この教材について
小中高校の新指導要領では,総合的な学習の時間を新たに設けることとなり,小中学校では平成14年度から,高校では平成15年度から本格実施されることとなりました。しかし,現在までの所,その取り組みには小,中,高の間で大きな格差が見られます。小学校では地域を舞台に様々に展開されており,教師もその可能性に期待を持っていると報告されています。しかし,中学校になると高校受験の影響や類似行事(選択教科や修学旅行など)との兼ね合いで現場に混乱が見られるようです。更に高校になると大学受験との兼ね合いや現場の意識の低さもあって,特に普通科では対応の遅れが際立っており,課題が山積していると報告されています。
一方,理科教育では指導要領の改訂で「理科総合A」などの科目が創設され,温暖化,酸性雨,水質汚染など,地球環境の重要性を理科の授業を通じてどう学ばせるかが重要なテーマとなっています。加えて,高校では平成15年度から普通教科「情報A・B・C」が実施予定であり,履修する生徒の興味や関心に応じた授業展開が期待されています。

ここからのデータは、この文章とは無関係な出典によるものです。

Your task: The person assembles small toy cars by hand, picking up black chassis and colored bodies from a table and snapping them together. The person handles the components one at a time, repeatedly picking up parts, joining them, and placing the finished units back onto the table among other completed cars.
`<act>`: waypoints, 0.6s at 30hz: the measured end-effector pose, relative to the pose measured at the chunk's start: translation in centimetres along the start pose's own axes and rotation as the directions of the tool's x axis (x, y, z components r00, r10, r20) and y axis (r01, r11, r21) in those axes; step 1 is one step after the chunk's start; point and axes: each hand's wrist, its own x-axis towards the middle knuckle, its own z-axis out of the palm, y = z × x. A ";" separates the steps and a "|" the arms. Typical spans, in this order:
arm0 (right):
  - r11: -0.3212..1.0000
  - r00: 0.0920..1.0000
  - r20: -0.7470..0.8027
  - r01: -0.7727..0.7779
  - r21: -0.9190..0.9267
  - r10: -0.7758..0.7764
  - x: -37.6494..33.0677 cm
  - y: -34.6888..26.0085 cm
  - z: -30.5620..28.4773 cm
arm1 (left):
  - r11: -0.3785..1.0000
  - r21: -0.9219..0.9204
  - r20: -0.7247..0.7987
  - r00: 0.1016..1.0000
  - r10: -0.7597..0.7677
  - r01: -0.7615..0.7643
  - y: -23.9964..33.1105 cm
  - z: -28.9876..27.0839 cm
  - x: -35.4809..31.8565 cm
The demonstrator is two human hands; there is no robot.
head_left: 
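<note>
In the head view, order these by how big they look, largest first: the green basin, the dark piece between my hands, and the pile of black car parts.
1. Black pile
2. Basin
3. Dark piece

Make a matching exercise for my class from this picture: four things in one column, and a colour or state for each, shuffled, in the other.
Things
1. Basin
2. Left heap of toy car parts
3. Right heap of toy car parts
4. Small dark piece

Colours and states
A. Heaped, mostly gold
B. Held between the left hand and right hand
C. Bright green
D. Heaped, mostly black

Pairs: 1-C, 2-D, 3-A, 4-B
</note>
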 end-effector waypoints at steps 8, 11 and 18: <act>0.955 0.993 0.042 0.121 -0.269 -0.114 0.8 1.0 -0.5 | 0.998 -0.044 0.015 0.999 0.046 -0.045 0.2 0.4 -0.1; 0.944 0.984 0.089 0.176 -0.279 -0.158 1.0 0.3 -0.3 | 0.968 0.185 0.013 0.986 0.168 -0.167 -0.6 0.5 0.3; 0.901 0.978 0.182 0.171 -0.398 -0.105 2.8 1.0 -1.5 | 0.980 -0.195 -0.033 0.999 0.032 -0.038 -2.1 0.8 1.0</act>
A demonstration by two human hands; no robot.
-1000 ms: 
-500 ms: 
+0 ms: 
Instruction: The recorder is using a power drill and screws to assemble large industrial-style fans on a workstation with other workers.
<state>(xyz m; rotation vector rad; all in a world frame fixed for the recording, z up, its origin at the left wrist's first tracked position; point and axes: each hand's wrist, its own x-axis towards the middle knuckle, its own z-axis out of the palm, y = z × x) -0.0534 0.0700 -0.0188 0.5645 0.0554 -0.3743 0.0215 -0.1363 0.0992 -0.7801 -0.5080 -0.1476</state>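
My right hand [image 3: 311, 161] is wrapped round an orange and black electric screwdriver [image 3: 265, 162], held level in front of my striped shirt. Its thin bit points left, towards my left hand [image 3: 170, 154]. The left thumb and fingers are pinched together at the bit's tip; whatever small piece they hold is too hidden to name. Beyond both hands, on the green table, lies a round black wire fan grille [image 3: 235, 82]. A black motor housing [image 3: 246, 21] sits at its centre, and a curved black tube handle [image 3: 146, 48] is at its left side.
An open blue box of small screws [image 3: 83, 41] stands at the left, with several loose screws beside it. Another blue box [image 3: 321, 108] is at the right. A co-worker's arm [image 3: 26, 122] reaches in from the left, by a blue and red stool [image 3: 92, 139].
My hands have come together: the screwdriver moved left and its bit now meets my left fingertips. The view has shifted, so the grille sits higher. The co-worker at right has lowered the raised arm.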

こうした背景の下,社団法人・日本リモートセンシング学会(略称:RSSJ)では,経済産業省所管の財団法人・資源環境観測解析センター(略称:ERSDAC)からの委託を受け,衛星データの教育現場への利用普及を図るべく,その指導案や教材の作成を企画いたしました。当学会では,インターネットを用いた高校における「総合的な学習の時間」に向けた教材作りを当面の目標に,「衛星データを用いた教育推進検討委員会」(委員長:東京大学教授・六川修一)を立ち上げ,高校の先生方にも加わって頂き,平成14年1月より活動を開始しました。そして,平成14年3月末に現状分析や指導事例集から成る報告書とそれを具体化した教材(2002年版)を作成致しました。そして,平成15年度には,2002年版を高校の授業で使用して頂き,改善点やアドバイスを受け,平成15年3月末に本教材(2003年版)を作成するに至りました。
本教材が高校教育の現場で少しでもお役に立ち,また衛星データの普及の助けとなり,また昨今の「理科離れ」に歯止めをかけることに少しでもお役に立てれば幸いです。